Re: [PATCH v6 0/2] mm/memblock: Add "reserve_mem" to reserved named memory at boot up
From: Steven Rostedt <rostedt@goodmis.org>
Date: 2024-06-17 21:18:19
Also in:
lkml
On Mon, 17 Jun 2024 23:01:12 +0200 Alexander Graf [off-list ref] wrote:
quoted
This could be an added feature, but it is very architecture specific, and would likely need architecture specific updates.It definitely would be an added feature, yes. But one that allows you to ensure persistence a lot more safely :).
Sure.
Thinking about it again: What if you run the allocation super early (see arch/x86/boot/compressed/kaslr.c:handle_mem_options())? If you stick to allocating only from top, you're effectively kernel version independent for your allocations because none of the kernel code ran yet and definitely KASLR independent because you're running deterministically before KASLR even gets allocated.quoted
As this code relies on memblock_phys_alloc() being consistent, if something gets allocated before it differently depending on where the kernel is, it can also move the location. A plugin to UEFI would mean that it would need to reserve the memory, and the code here will need to know where it is. We could always make the function reserve_mem() global and weak so that architectures can override it.Yes, the in-kernel UEFI loader (efi-stub) could simply populate a new type of memblock with the respective reservations and you later call memblock_find_in_range_node() instead of memblock_phys_alloc() to pass in flags that you want to allocate only from the new MEMBLOCK_RESERVE_MEM type. The same model would work for BIOS boots through the handle_mem_options() path above.

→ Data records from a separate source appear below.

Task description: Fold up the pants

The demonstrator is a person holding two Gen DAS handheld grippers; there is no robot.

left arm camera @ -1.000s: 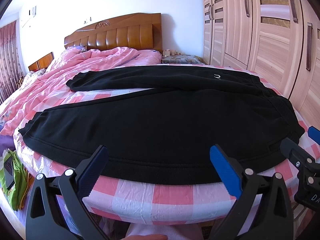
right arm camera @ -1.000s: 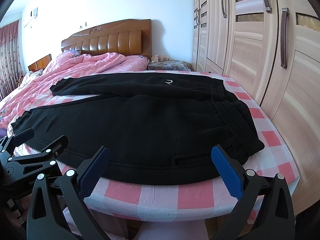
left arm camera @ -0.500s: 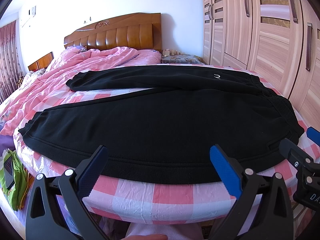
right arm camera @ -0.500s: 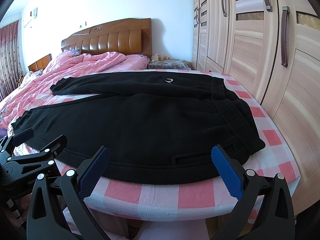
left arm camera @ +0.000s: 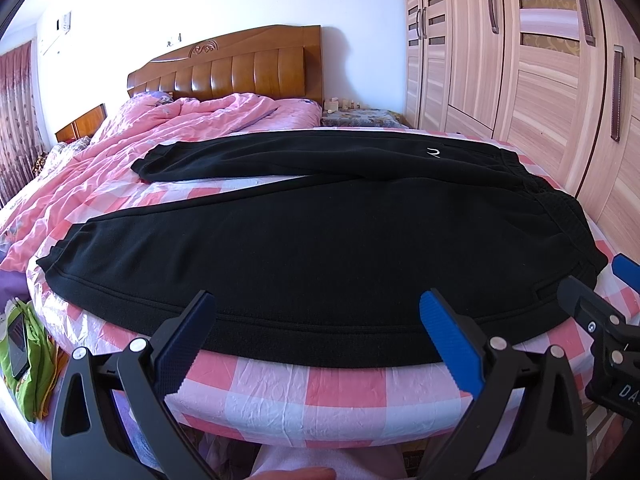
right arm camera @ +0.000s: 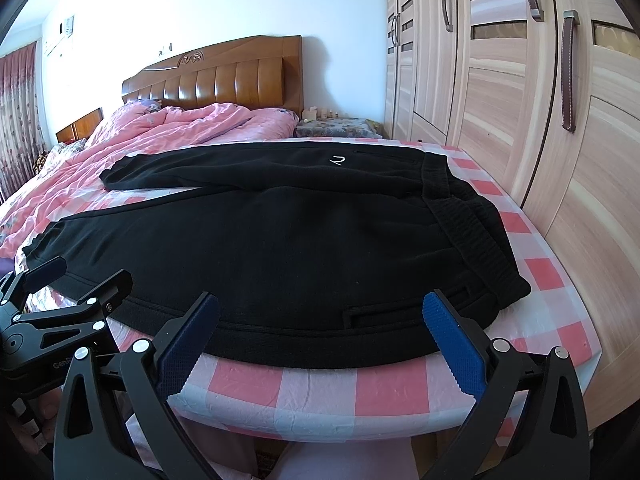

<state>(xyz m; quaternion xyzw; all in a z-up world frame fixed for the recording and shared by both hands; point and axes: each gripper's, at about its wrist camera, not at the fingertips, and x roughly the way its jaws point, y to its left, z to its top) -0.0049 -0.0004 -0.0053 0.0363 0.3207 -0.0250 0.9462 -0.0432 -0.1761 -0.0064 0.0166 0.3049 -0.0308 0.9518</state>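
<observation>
black pants (left arm camera: 320,240) lie spread flat across the foot of the bed (left arm camera: 320,392), on its pink-and-white checked cover, waistband (right arm camera: 468,224) toward the wardrobe (right arm camera: 500,80) on the right and both cuffs toward the left; the legs run side by side, the far one with a small white logo (right arm camera: 335,160) near the hip, a wedge of cover showing between them at the cuff end. a pink quilt (left arm camera: 140,140) is bunched behind, below the headboard (left arm camera: 240,72). the left gripper (left arm camera: 320,336) hangs at the bed's near edge with its blue pads wide apart and nothing between them, framing the near leg's outer seam about mid-length. the right gripper (right arm camera: 324,334) stands the same way, spread and empty, framing the hip and side pocket (right arm camera: 384,314) of the near leg; each gripper shows at the margin of the other's view, so they sit just beside one another. whether any pad touches the cloth cannot be told; both seem to stop short of the hem. judged from the layout, no fold has been made: this is the approach before the first grasp. the next move likely calls for both grippers to pinch the near seam, one toward the cuff and one at the waistband, then lift and carry the near leg over the far one so seams and waistband align. the thick fleece should hold a pinch well but may drag the cover with it.
</observation>
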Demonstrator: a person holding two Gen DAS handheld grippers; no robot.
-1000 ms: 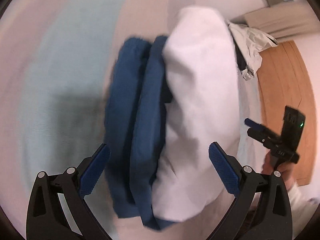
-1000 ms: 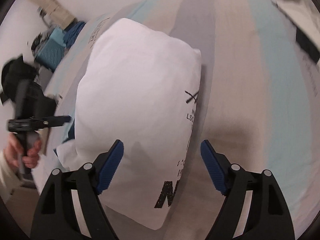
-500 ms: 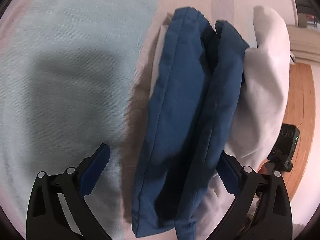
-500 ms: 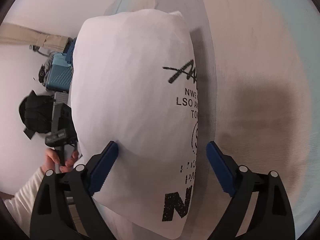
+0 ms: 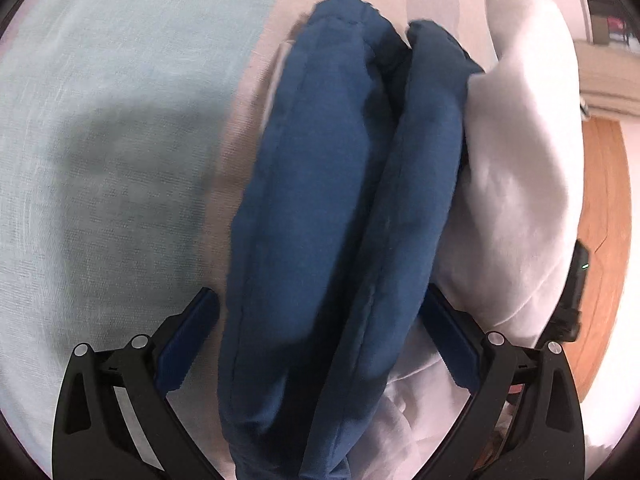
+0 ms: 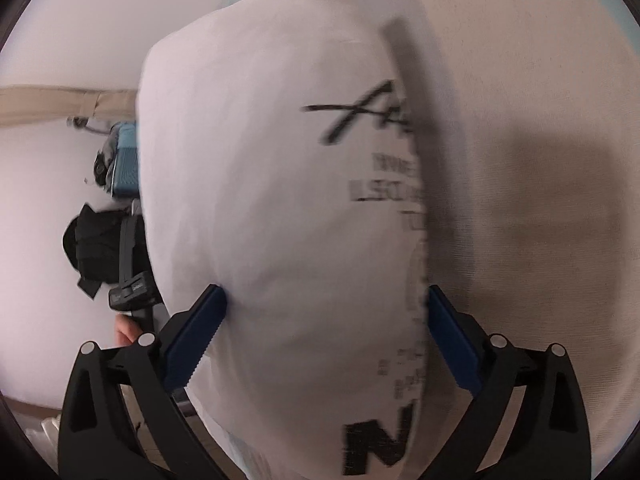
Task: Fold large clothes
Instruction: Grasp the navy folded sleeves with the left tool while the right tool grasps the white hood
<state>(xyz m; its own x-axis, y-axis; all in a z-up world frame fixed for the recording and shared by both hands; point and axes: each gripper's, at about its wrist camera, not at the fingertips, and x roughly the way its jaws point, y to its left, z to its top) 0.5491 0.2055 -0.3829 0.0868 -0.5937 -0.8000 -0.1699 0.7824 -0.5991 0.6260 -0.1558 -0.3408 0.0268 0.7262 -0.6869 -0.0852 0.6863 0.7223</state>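
We see the folded bundle lying on the striped bed sheet (image 5: 132, 128), pale blue and cream bands under it. From the left wrist view the bundle shows two thick folds of blue garment (image 5: 320, 216) stacked against a white garment (image 5: 520, 184) on their right side. The left gripper (image 5: 320, 340) stands wide; the blue folds sit between its blue pads, the right pad close against the cloth, the left pad with a narrow gap, so we read no clamp. From the right wrist view the white garment (image 6: 288, 208) with black printed lettering (image 6: 380, 448) fills the frame. The right gripper (image 6: 324, 340) has its jaws opening, the white cloth between them and both pads at its edges; we cannot tell whether they press. A hand (image 6: 126, 330) grips the other tool at left.
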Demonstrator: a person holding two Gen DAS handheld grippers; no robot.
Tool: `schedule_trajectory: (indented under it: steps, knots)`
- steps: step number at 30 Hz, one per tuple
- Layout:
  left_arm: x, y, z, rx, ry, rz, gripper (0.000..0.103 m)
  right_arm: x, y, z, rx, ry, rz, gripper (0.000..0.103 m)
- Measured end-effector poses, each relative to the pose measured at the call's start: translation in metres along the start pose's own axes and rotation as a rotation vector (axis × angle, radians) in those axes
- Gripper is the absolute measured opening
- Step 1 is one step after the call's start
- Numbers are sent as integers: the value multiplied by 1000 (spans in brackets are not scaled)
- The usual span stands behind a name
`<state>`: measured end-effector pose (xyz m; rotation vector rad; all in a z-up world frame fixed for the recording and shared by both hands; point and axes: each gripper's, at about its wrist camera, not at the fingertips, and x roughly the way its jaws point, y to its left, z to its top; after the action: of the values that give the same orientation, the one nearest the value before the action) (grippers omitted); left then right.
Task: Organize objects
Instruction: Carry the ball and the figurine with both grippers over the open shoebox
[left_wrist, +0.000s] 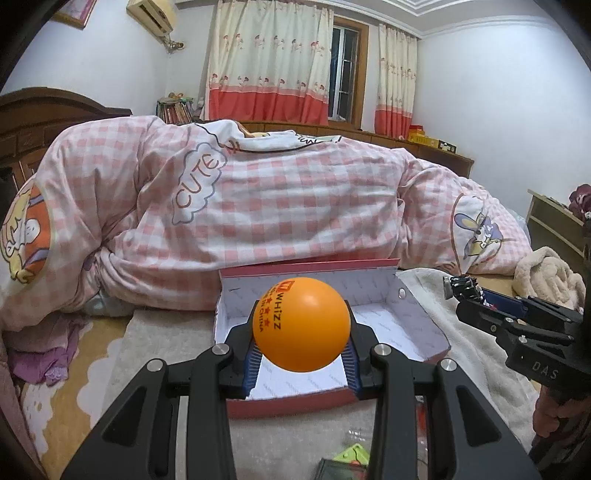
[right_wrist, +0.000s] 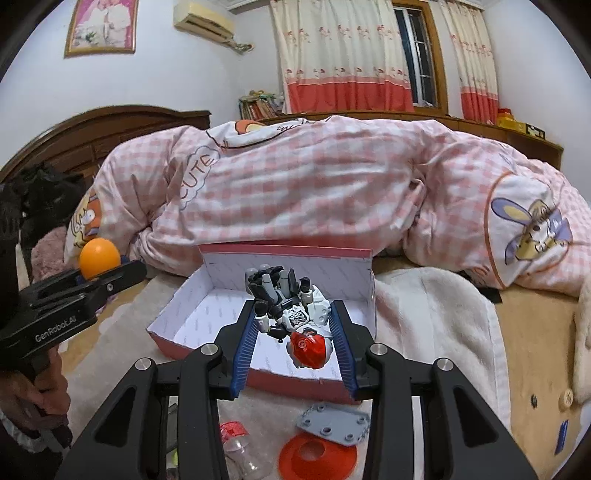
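Orange ball (left_wrist: 301, 324) sits clamped between left gripper (left_wrist: 301, 363) fingers, frame centre, above the red box (left_wrist: 424, 291). Right gripper (right_wrist: 293, 338) fingers grasp the toy figure (right_wrist: 291, 314) over this box.

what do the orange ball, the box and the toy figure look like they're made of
Orange ball: thin smooth plastic, like a ping-pong ball; soft sheen, printed lettering.
Box: thin cardboard, matte red outside, white printed lining; folded corner flaps and raw cut edges.
Toy figure: hard moulded plastic, jointed white and black parts, glossy red head.
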<state>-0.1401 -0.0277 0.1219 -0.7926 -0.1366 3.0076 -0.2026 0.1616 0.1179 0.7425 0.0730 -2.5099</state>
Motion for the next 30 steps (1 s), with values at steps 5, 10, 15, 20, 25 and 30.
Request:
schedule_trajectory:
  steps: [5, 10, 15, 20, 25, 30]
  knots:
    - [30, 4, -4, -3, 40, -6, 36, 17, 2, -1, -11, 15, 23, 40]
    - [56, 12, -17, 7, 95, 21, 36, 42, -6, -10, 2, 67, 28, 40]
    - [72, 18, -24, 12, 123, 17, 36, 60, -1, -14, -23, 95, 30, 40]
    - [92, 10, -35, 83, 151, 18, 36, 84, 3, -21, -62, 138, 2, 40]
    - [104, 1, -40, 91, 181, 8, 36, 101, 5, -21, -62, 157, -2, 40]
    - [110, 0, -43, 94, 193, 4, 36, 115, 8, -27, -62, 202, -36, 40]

In fact, if the BIOS way works fine, we don't even need UEFI variables: The same way allocations will be identical during BIOS execution, they should stay identical across UEFI launches. As cherry on top, kexec also works seamlessly with the special memblock approach because kexec (at least on x86) hands memblocks as is to the next kernel. So the new kernel will also automatically use the same ranges for its allocations.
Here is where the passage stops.